しばし茫然とベッドの上にいたものの、セットしていたスマートフォンのアラームが起床時刻を報せる。準備をしなければと起き上がり、身支度を整えた。
職場である書店に着く頃には、本当に昨夜の出来事が夢であったのではないだろうか、とナマエは思っていた。
リヴァイの痕跡はあまりにも無かった。
あれだけ近くで触れていたのに。ハプニングとはいえキスまでしたのに。その証拠は何一つ残っていないのだ。
開店前の書店内は薄暗い。レジ回りだけにぼんやりと灯りが点いていて、カウンターには店長の姿があった。

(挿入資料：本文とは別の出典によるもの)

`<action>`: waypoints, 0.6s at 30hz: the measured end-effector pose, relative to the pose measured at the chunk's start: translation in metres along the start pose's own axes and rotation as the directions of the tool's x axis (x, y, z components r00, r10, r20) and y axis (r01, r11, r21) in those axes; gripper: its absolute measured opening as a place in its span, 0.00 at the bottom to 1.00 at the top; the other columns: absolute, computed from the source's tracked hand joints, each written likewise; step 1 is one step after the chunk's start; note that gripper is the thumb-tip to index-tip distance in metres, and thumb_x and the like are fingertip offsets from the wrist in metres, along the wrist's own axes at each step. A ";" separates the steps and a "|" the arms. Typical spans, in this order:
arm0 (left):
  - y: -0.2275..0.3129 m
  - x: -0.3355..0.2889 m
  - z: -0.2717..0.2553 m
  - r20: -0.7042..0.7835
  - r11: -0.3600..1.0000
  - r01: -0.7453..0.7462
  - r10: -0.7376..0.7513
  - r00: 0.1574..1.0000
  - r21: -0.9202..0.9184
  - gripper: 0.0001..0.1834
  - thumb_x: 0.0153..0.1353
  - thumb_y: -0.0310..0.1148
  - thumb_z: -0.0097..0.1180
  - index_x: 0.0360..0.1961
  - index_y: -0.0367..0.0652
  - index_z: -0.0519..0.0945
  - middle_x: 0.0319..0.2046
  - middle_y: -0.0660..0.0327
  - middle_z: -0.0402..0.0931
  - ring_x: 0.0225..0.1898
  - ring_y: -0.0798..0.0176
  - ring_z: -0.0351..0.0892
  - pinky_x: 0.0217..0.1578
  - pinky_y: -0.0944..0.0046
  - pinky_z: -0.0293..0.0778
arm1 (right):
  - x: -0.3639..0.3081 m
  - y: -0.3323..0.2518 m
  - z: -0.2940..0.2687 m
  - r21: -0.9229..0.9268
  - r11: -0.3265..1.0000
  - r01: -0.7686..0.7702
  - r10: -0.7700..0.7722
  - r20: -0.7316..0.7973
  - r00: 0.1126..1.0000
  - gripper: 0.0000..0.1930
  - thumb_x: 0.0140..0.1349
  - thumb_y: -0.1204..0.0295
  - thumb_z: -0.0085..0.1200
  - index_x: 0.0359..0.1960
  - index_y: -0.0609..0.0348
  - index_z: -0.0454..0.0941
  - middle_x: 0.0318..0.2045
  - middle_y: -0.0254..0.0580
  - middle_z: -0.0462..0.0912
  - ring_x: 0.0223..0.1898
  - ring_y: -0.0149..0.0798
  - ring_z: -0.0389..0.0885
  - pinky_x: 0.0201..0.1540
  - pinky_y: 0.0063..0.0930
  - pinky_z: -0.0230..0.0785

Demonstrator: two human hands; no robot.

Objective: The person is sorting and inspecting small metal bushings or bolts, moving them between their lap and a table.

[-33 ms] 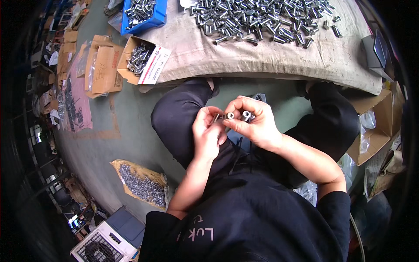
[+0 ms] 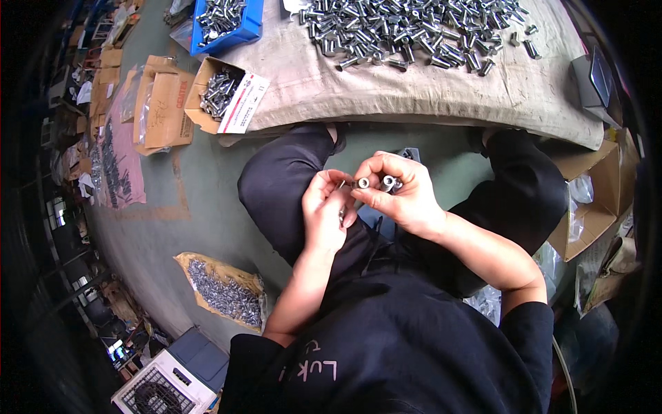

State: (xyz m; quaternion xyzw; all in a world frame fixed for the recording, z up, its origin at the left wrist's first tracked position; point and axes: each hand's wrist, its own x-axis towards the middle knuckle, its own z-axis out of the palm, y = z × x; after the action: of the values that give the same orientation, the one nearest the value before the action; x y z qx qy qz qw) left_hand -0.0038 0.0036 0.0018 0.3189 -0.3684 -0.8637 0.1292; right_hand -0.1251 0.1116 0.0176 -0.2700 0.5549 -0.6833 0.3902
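Right hand [image 2: 407, 196]: grip closed, thumb and fingertips pinching a hollow metal sleeve [image 2: 363, 183], open end facing us. We get a second hollow piece [image 2: 389, 181] just behind that pinch, tucked among the curled fingers; more metal sits beside it, but we can't count the parts. Left hand [image 2: 325, 217]: grip nearly closed, fingers bent round a thin metal piece [image 2: 341, 185] whose end shows at the fingertips. We also see a bit of metal lower in this hand, mostly covered, kind unclear.

The sleeve sits between the two grips, right by the left fingertips; we can't tell if they touch it. The second piece lies on the far right side of the sleeve, well inside the right grip.

Pose: hands nearly together, between the knees. Left forearm [image 2: 300, 293] comes up steeply from below; right forearm [image 2: 489, 252] slants in from lower right, elbow bent, knuckles up.

Beyond the grips we have the cloth-covered worktop [image 2: 448, 90] with a heap of bolt-like parts [image 2: 407, 31]. Up and left of the grips, a blue bin [image 2: 252, 31] and a small carton [image 2: 241, 107], both holding metal parts.
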 end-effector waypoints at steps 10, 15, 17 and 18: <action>0.016 0.000 0.027 -0.042 0.996 -0.040 0.037 0.998 -0.084 0.22 0.66 0.36 0.33 0.59 0.41 0.55 0.48 0.48 0.67 0.15 0.76 0.64 0.07 0.80 0.58 | 0.000 0.015 -0.009 0.463 0.790 -0.403 0.373 0.160 0.914 0.06 0.52 0.76 0.57 0.27 0.59 0.71 0.29 0.36 0.79 0.26 0.21 0.73 0.28 0.15 0.65; 0.020 -0.002 0.026 0.158 0.996 -0.072 0.080 0.984 -0.055 0.26 0.66 0.38 0.33 0.63 0.45 0.45 0.54 0.45 0.61 0.14 0.78 0.62 0.07 0.81 0.57 | 0.000 0.006 0.004 0.377 0.866 -0.329 0.289 0.160 0.944 0.07 0.51 0.75 0.58 0.31 0.62 0.75 0.25 0.34 0.79 0.24 0.22 0.74 0.29 0.15 0.67; 0.020 -0.003 0.029 0.163 0.994 -0.106 0.099 0.982 0.035 0.27 0.65 0.40 0.34 0.63 0.45 0.45 0.53 0.44 0.62 0.14 0.78 0.63 0.07 0.81 0.57 | 0.000 0.008 0.002 0.395 0.853 -0.340 0.274 0.213 0.938 0.08 0.51 0.75 0.59 0.32 0.64 0.76 0.25 0.33 0.79 0.25 0.22 0.75 0.30 0.16 0.67; 0.019 -0.003 0.029 0.166 0.989 -0.123 0.108 0.980 0.080 0.28 0.65 0.41 0.35 0.63 0.45 0.45 0.53 0.44 0.62 0.14 0.78 0.63 0.07 0.81 0.57 | -0.001 0.008 0.002 0.395 0.853 -0.340 0.276 0.212 0.938 0.08 0.51 0.75 0.59 0.32 0.64 0.76 0.25 0.33 0.79 0.25 0.22 0.75 0.30 0.16 0.67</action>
State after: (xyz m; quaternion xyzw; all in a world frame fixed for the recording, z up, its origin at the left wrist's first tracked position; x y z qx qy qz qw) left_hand -0.0207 0.0078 0.0322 0.2318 -0.4337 -0.8603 0.1345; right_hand -0.1216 0.1105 0.0099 -0.1356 0.3979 -0.6944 0.5840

ナマエは「おはようございます」と声を掛ける。
「おはようナマエ」
傍らにテイクアウトのコーヒーを置いて、レジの釣銭を揃えていたようだった。この作業を店長がすることはあまり無いのだが、今日は何故か彼がしていた。
「変わりますよ店長、私がやっておきます」
「いや、これくらい俺がしなくては。誕生日にまで出勤させて悪かったな」
「いえいえ。今人手不足ですし」
書店が立ち退くという話しが出てから、辞めるスタッフが相次いでいた。勤続年数の長いナマエは、最後まで見守るつもりであったが。

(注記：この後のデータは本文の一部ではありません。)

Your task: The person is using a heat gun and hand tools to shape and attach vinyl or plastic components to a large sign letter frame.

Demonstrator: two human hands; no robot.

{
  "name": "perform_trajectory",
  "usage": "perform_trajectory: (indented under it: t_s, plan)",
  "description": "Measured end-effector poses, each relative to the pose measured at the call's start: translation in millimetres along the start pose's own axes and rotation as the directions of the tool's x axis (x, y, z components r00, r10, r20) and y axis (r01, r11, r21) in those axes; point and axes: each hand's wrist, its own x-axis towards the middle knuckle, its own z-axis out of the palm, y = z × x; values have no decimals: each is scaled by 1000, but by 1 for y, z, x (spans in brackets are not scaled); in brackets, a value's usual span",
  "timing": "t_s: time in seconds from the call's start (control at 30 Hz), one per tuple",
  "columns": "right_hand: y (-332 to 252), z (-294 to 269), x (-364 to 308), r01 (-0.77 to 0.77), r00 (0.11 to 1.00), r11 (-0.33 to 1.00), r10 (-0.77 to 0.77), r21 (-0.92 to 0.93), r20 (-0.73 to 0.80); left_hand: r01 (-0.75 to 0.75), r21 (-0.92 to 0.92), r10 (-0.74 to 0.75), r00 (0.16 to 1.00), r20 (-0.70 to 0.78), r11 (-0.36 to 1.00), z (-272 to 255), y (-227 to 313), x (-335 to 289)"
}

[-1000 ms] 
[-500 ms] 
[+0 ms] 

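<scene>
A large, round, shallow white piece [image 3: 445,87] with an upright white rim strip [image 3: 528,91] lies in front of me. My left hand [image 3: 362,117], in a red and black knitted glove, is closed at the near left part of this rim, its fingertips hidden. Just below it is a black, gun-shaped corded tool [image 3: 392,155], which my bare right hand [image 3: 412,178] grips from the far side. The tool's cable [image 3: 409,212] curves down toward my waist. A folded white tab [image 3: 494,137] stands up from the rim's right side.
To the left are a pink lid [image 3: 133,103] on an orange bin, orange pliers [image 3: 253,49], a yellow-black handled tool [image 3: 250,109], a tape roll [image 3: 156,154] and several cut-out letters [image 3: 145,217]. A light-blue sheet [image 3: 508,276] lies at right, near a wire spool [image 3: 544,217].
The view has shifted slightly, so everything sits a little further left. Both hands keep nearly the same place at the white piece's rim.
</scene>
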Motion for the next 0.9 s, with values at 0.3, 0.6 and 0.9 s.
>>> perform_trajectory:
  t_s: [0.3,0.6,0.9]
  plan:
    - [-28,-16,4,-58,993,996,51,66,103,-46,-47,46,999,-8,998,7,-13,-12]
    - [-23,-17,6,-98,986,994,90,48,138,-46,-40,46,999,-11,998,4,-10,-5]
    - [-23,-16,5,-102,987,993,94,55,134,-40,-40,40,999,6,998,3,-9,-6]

「そうそう、それなんだが……立ち退きは無くなったんだ」
「そうなんですか?」
「ああ。よかっただろう?」
店長は青い瞳を柔らかに細め、にやりと笑う。レジの傍らにあるノートパソコンの上には、昨夜のフロッピーディスクが置かれていた。
「なんでそれ、店長が……!」
「Erwin Smith」と書かれたフロッピーディスクは、昨夜地下の隠し金庫で見たそのものだった。同じ名前のネームプレートが、店長の胸には付いている。
「どうしてだと思う?」
「だってそれは昨日……」
急に風が吹き込んだ。まだ開店前なので客では無い。自動ドアを無理矢理開き、我が物顔でスタスタと入って来たのはリヴァイだった。

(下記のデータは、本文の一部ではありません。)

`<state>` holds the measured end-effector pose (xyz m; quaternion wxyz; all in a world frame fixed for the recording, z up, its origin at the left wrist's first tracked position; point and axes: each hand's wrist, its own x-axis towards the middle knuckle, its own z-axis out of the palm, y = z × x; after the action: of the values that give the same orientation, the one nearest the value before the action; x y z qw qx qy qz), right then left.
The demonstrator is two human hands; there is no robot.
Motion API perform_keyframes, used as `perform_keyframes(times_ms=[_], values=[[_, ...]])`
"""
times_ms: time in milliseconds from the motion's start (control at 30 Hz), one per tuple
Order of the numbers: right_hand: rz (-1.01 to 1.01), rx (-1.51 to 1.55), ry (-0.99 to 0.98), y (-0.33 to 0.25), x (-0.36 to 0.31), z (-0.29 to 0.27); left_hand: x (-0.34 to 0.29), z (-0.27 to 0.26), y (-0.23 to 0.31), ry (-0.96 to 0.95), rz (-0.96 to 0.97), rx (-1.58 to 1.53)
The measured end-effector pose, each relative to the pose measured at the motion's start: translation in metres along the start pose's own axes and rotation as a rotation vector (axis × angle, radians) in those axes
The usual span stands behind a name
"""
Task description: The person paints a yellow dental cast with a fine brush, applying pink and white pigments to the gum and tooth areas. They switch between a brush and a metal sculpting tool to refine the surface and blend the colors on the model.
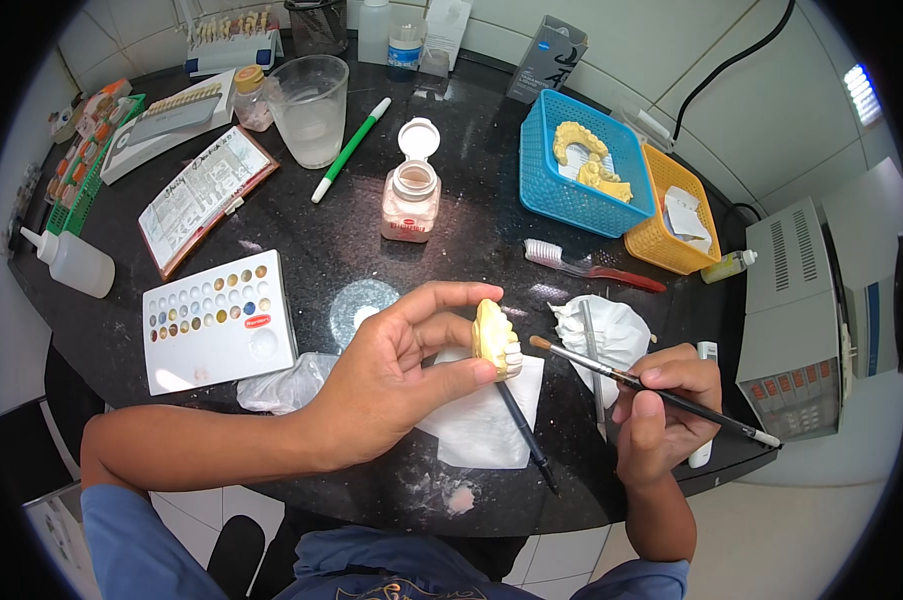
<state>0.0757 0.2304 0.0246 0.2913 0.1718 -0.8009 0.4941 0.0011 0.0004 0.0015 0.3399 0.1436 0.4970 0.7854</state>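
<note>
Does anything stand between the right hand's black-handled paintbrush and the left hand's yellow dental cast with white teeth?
Nothing visible does: an open gap separates the paintbrush in the right hand from the cast in the left hand. The crumpled white tissue lies lower, on the black tabletop.

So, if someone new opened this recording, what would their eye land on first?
Probably the yellow dental cast with whitish teeth, held near the middle of the view in the left hand, with the brush in the right hand pointing toward it. Next might come the bright blue basket at the upper right, with more yellow casts inside, and the white palette with coloured wells at the left.
</note>
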Motion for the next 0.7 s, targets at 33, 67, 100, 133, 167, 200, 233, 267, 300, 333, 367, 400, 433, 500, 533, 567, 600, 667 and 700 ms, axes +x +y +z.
perform_keyframes(times_ms=[33, 67, 100, 133, 167, 200, 233, 267, 300, 333, 367, 400, 433, 500, 533, 567, 600, 667, 700], values=[[0.004, 0.011, 0.014, -0.0005, 0.0001, 0.0012, 0.0, 0.0, 0.0, -0.002, 0.001, -0.002], [0.009, 0.021, 0.028, -0.001, 0.0002, 0.0018, 0.0001, 0.0, -0.0001, -0.005, 0.002, -0.005], [0.024, 0.043, 0.025, -0.0018, -0.0005, 0.0016, 0.0, -0.0001, -0.0004, -0.005, 0.008, -0.004], [0.039, 0.065, 0.022, -0.0031, -0.0019, 0.0012, 0.0, -0.0003, -0.001, -0.006, 0.015, -0.003], [0.054, 0.086, 0.02, -0.0042, -0.0028, 0.0009, -0.0001, -0.0005, -0.0014, -0.007, 0.022, -0.002], [0.072, 0.092, 0.018, -0.0054, -0.003, 0.0016, 0.0, -0.0003, -0.0014, -0.007, 0.024, 0.0], [0.09, 0.099, 0.016, -0.0067, -0.0032, 0.0034, 0.0002, -0.0001, -0.0013, -0.007, 0.027, 0.001], [0.108, 0.105, 0.014, -0.0073, -0.0034, 0.0046, 0.0003, 0.0, -0.0013, -0.007, 0.029, 0.003], [0.11, 0.106, 0.017, -0.0075, -0.0032, 0.005, 0.0002, -0.0001, -0.0014, -0.007, 0.028, 0.001], [0.111, 0.107, 0.021, -0.0075, -0.0029, 0.0053, 0.0001, -0.0003, -0.0016, -0.007, 0.027, -0.001], [0.113, 0.108, 0.024, -0.0074, -0.0025, 0.0055, 0.0001, -0.0004, -0.0017, -0.007, 0.026, -0.003], [0.106, 0.098, 0.027, -0.007, -0.0022, 0.0051, 0.0, -0.0003, -0.0014, -0.007, 0.023, -0.001], [0.099, 0.088, 0.03, -0.0061, -0.002, 0.0041, 0.0, -0.0001, -0.001, -0.007, 0.02, 0.001], [0.086, 0.08, 0.036, -0.0048, -0.0017, 0.0029, 0.0, -0.0001, -0.0003, -0.004, 0.015, 0.01], [0.081, 0.081, 0.039, -0.0044, -0.0016, 0.0026, 0.0, -0.0002, 0.0, -0.002, 0.014, 0.018], [0.075, 0.083, 0.042, -0.0038, -0.0015, 0.0025, 0.0, -0.0004, 0.0002, 0.0, 0.013, 0.025], [0.064, 0.063, 0.038, -0.0023, -0.0011, 0.0025, 0.0, -0.0006, -0.0002, -0.003, 0.013, 0.019], [0.042, 0.022, 0.03, 0.0006, -0.0001, 0.0028, -0.0001, -0.0014, -0.0014, -0.008, 0.013, 0.009], [0.05, 0.028, 0.04, 0.0001, 0.0004, 0.0036, 0.0, -0.0015, -0.0014, -0.007, 0.013, 0.004]])
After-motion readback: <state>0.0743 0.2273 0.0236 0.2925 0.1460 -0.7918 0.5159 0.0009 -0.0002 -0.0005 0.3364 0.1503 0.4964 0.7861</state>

昨夜のタキシードでもスパイスーツでも無く。着慣れた様子のスーツに黒いネクタイを締め、洒落たジャケットを羽織り、手には大きな花束を持って。
「おはようリヴァイ」
「お前もいたのか、エルヴィン」
リヴァイとエルヴィンは視線を交わさないまま話し出した。当然、ナマエはぽつんと取り残される。
「うちの大事なスタッフだ。紳士的に頼むぞ」
「どの口が言いやがる。全く……」
じ、とリヴァイの視線がナマエへと向く。
エルヴィンからの質問の答えも、昨日の夢のような1日も。何も答えは出ていないままなのにリヴァイは──
「俺とデートに行って頂けませんか?」
ナマエの目の前に、差し出される花束。どうしていいかわからずに、ナマエは口を開けたまま固まってしまった。
「今日はもう、上がって構わないよ。良い誕生日を」
「店長の許可とやらは出たな」
そう言ってリヴァイは、ナマエの手を取る。
「え、でも店長……あの、これって」
リヴァイとエルヴィンを交互に見やりながら、ナマエはリヴァイに連れられ歩き出す。電源の入っていない自動ドアをくぐった所でリヴァイは立ち止まり、ナマエへと向き直った。
「最高の誕生日にしてやるよ」
ナマエの視線の先、繋いでいない手の方で花束が揺れる。揺れる度に柔らかな甘い香りがナマエの鼻腔へと届いた。
穏やかな朝陽に反して、ナマエの胸は高鳴っている。リヴァイが初めて現れた時みたいに。これから何が始まるのか。物語はまだまだ続くのである。